◆ ACTIVITY ◆
All lines at or after the one containing "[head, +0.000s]", up to the last line of the material, must be repeated exactly, and no others.

^^^^^^^^^^^^^^^^

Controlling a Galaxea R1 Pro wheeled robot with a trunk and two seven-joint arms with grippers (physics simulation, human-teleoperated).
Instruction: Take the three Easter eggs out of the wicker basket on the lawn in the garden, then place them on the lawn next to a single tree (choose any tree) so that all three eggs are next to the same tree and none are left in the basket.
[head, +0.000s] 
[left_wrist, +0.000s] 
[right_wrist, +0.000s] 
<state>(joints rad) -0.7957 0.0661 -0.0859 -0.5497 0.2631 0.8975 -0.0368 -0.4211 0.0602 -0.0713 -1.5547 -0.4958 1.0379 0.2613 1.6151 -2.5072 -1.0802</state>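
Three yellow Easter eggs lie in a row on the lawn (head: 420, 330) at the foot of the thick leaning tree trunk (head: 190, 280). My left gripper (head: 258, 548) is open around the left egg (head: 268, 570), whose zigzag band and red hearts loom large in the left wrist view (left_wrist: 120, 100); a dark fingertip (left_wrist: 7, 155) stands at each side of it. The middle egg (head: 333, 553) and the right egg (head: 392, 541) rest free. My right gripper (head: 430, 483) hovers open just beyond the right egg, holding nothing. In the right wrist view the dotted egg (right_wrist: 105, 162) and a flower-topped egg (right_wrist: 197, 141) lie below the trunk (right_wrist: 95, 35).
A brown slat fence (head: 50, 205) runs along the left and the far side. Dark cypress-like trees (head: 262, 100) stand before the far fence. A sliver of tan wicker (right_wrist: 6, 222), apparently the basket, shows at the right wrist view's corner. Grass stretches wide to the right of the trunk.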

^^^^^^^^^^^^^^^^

◆ WRITTEN ANSWER ◆
[head, +0.000s] 
[left_wrist, +0.000s] 
[right_wrist, +0.000s] 
<state>(joints rad) -0.7957 0.0661 -0.0859 -0.5497 0.2631 0.8975 -0.0368 -0.4211 0.0602 -0.0713 -1.5547 -0.4958 1.0379 0.2613 1.6151 -2.5072 -1.0802</state>
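Three yellow Easter eggs lie in a row on the lawn (head: 420, 330) at the foot of the thick leaning tree trunk (head: 190, 280). My left gripper (head: 258, 548) is open around the left egg (head: 268, 570), whose zigzag band and red hearts loom large in the left wrist view (left_wrist: 120, 100); a dark fingertip (left_wrist: 7, 155) stands at each side of it. The middle egg (head: 333, 553) and the right egg (head: 392, 541) rest free. My right gripper (head: 430, 483) hovers open just beyond the right egg, holding nothing. In the right wrist view the dotted egg (right_wrist: 105, 162) and a flower-topped egg (right_wrist: 197, 141) lie below the trunk (right_wrist: 95, 35).
A brown slat fence (head: 50, 205) runs along the left and the far side. Dark cypress-like trees (head: 262, 100) stand before the far fence. A sliver of tan wicker (right_wrist: 6, 222), apparently the basket, shows at the right wrist view's corner. Grass stretches wide to the right of the trunk.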

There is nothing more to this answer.